At Convention, VA Secretary Talks Change
In a speech delivered Aug. 9 to the attendees of the Disabled American Veterans 93rd National Convention in Las Vegas, Dept. of Veterans Affairs Secretary Robert A. McDonald promised that the agency would address systemic scheduling problems. Those scheduling issues caused delays in patient care and led to undue suffering, worse patient outcomes and even several deaths. Acknowledging that the VA Hospital in Phoenix, AZ, had been singled out as the main villain in the scandal, McDonald noted that Phoenix is not, in reality, the only culprit. “The problems we discovered in Phoenix were systemic,” he said, extending far beyond the Phoenix facility to include the entire VA health care system. Those problems, McDonald explained, included: 1) An “antiquated and cumbersome” scheduling system; 2) Widespread attempts to “game the system” and hide the scheduling problems; 3) Punishment of whistleblowing employees who attempted to correct or expose the scheduling problems; 4) Failure to hold managers accountable for tolerating scheduling problems; and 5) Failure to oversee health care facilities in a way that might have uncovered the scheduling issues.
Two days prior to McDonald's address to the Disabled American Veterans, President Obama signed into law the Veterans Access, Choice, and Accountability Act of 2014. That legislation will provide the VA with $5 billion to improve infrastructure and to hire physicians and other medical staff. It also allocates $10 billion to fund purchased care for veterans outside of the VA system while the VA works toward gaining the capacity to meet those needs internally.

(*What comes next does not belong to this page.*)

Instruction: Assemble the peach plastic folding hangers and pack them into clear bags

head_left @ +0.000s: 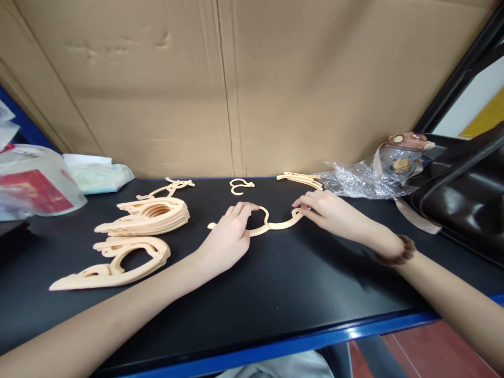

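Note:
In front of me a cream plastic folding hanger (280, 226) lies spread open on the black table. My left hand (228, 233) is closed around its hook and left arm, with part of both hidden under the fingers. The tip of the right arm is pinched between the thumb and fingers of my right hand (331, 210). Left of my left hand are a stack of folded hangers (157, 223) and, nearer to me, another folded group (134, 278). Behind my hands lie loose hooks (237, 184) and a small pile of slim cream hanger pieces (301, 180).
More cream pieces (171, 188) lie behind the stack. A clear plastic bag (350, 178), a lidded clear bottle (399, 157) and a dark leather bag (464, 189) crowd the right. At left are a translucent container (43, 178) and a packet (100, 176). Cardboard (157, 94) walls the back.

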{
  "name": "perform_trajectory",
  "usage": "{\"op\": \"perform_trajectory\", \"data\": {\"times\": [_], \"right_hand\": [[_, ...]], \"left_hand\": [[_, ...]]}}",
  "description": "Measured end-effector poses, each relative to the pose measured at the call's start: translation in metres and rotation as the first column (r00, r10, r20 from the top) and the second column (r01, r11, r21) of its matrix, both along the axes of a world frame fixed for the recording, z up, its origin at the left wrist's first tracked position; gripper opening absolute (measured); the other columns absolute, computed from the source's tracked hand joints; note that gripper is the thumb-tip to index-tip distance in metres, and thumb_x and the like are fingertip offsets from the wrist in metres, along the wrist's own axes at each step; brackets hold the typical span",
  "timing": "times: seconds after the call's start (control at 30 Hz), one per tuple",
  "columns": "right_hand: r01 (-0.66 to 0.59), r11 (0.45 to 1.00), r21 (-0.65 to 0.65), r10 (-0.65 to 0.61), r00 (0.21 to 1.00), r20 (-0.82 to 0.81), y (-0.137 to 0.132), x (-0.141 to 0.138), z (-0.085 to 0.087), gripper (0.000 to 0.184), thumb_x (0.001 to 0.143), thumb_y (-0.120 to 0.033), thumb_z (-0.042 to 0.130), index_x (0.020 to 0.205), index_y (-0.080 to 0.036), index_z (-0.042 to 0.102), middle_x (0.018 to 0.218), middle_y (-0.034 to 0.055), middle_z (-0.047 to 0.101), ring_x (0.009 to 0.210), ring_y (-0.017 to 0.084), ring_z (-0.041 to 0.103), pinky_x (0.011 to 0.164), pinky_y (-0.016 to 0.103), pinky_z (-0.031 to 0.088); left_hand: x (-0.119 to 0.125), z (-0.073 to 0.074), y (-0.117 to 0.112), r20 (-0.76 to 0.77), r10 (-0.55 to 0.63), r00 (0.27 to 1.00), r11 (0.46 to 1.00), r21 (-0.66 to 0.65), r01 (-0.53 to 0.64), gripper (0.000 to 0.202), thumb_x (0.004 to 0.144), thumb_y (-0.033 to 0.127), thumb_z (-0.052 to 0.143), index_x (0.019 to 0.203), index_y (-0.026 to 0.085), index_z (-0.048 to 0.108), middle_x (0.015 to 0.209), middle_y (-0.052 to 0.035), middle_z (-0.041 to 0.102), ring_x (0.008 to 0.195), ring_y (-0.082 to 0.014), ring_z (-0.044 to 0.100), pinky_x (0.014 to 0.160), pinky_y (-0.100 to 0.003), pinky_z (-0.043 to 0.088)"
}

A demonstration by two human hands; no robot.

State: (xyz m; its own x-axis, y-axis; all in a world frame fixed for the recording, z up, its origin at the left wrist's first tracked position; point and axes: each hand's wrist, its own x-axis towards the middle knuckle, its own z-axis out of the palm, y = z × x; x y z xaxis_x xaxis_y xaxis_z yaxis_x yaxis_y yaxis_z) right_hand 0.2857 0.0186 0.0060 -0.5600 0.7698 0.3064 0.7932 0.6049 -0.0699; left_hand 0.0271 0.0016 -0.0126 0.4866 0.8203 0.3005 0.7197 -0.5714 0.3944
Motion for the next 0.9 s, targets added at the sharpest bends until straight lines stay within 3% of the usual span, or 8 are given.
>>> {"op": "perform_trajectory", "data": {"times": [0.2, 0.27, 0.37, 0.43, 0.5, 0.73, 0.83, 0.9], "right_hand": [[-0.118, 0.983, -0.142, 0.103, 0.989, -0.108, -0.011, -0.01, 0.002, 0.026, 0.094, -0.029, 0.046, 0.111, -0.019, 0.062, 0.105, 0.0055, 0.067, 0.098, 0.019, 0.061, 0.087, 0.034, 0.045], [-0.125, 0.982, -0.142, 0.109, 0.987, -0.117, -0.014, -0.014, 0.004, 0.026, 0.093, -0.031, 0.047, 0.113, -0.02, 0.061, 0.107, 0.0055, 0.066, 0.098, 0.019, 0.06, 0.085, 0.031, 0.046], [0.027, 0.999, -0.036, -0.028, 0.998, -0.047, -0.018, -0.016, 0.008, 0.023, 0.093, -0.029, 0.047, 0.104, -0.018, 0.064, 0.096, 0.0062, 0.067, 0.089, 0.02, 0.062, 0.077, 0.031, 0.046], [0.104, 0.995, -0.006, -0.104, 0.994, 0.025, -0.019, -0.017, 0.009, 0.025, 0.094, -0.03, 0.045, 0.097, -0.019, 0.067, 0.087, 0.006, 0.067, 0.081, 0.02, 0.063, 0.072, 0.031, 0.045], [0.093, 0.996, -0.014, -0.091, 0.993, 0.073, -0.02, -0.019, 0.008, 0.029, 0.096, -0.034, 0.043, 0.096, -0.02, 0.068, 0.087, 0.0063, 0.067, 0.08, 0.02, 0.063, 0.071, 0.031, 0.045], [-0.046, 0.998, -0.035, 0.048, 0.998, 0.049, -0.023, -0.024, 0.0, 0.032, 0.096, -0.042, 0.041, 0.096, -0.019, 0.063, 0.093, 0.0069, 0.063, 0.085, 0.02, 0.06, 0.078, 0.034, 0.045], [-0.093, 0.994, -0.064, 0.095, 0.995, 0.029, -0.024, -0.026, -0.001, 0.034, 0.095, -0.046, 0.041, 0.1, -0.019, 0.061, 0.098, 0.0076, 0.061, 0.088, 0.021, 0.059, 0.081, 0.036, 0.044], [-0.11, 0.991, -0.079, 0.112, 0.994, 0.015, -0.025, -0.027, -0.001, 0.036, 0.093, -0.05, 0.043, 0.103, -0.019, 0.06, 0.101, 0.0081, 0.06, 0.09, 0.022, 0.058, 0.082, 0.037, 0.044]], "left_hand": [[0.003, -0.008, 0.003, 0.088, -0.106, 0.99, 0.994, 0.006, 0.106, 0.058, 0.073, -0.004, 0.035, 0.124, 0.022, 0.043, 0.125, -0.0045, 0.051, 0.115, -0.0188, 0.05, 0.1, -0.036, 0.042], [0.005, -0.006, 0.002, 0.032, -0.033, 0.999, 0.999, 0.045, 0.031, 0.048, 0.078, 0.003, 0.041, 0.123, 0.02, 0.045, 0.124, -0.0062, 0.053, 0.115, -0.0224, 0.048, 0.099, -0.04, 0.042], [0.004, -0.001, 0.001, -0.088, 0.167, 0.982, 0.983, 0.095, -0.158, 0.036, 0.085, 0.021, 0.049, 0.12, 0.015, 0.048, 0.122, -0.0111, 0.054, 0.114, -0.0307, 0.047, 0.096, -0.05, 0.041], [0.003, 0.001, 0.002, -0.114, 0.215, 0.97, 0.975, 0.076, -0.207, 0.038, 0.087, 0.028, 0.049, 0.122, 0.013, 0.047, 0.121, -0.013, 0.054, 0.111, -0.0321, 0.048, 0.093, -0.052, 0.042], [0.001, 0.001, 0.002, -0.084, 0.182, 0.98, 0.983, 0.034, -0.18, 0.039, 0.085, 0.027, 0.049, 0.122, 0.013, 0.046, 0.119, -0.0125, 0.054, 0.111, -0.0305, 0.049, 0.093, -0.05, 0.044], [0.003, -0.003, -0.004, 0.081, -0.042, 0.996, 0.997, -0.065, 0.047, 0.061, 0.071, 0.0, 0.04, 0.128, 0.02, 0.038, 0.125, -0.0099, 0.048, 0.11, -0.0218, 0.055, 0.09, -0.038, 0.051], [0.006, 0.0, -0.009, 0.087, -0.085, 0.993, 0.992, -0.091, 0.093, 0.069, 0.067, -0.004, 0.036, 0.13, 0.023, 0.036, 0.129, -0.0088, 0.047, 0.111, -0.0192, 0.056, 0.091, -0.034, 0.051], [0.002, 0.007, -0.011, 0.037, -0.091, 0.995, 0.993, -0.07, 0.094, 0.07, 0.068, -0.002, 0.037, 0.133, 0.023, 0.034, 0.138, -0.0085, 0.042, 0.123, -0.0199, 0.049, 0.1, -0.036, 0.046]]}}
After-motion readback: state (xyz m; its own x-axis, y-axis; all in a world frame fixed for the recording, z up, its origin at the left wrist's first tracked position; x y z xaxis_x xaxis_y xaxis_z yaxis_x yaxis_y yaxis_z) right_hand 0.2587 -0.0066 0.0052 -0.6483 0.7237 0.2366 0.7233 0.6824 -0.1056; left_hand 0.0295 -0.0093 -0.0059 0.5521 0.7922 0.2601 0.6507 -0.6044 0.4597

McDonald told the gathering in Las Vegas that Acting VA Secretary Sloan Gibson has already implemented changes to address its scheduling problems, including by suspending all senior executive performance awards for fiscal year 2014, eliminating the agency's 14-day access-to-care measure from employee performance plans (in order not to encourage VA employees to misrepresent actual lag times between request for and access to care), sending veterans to medical care providers outside the VA system, increasing clinic office hours and redoubling efforts to recruit new medical care providers.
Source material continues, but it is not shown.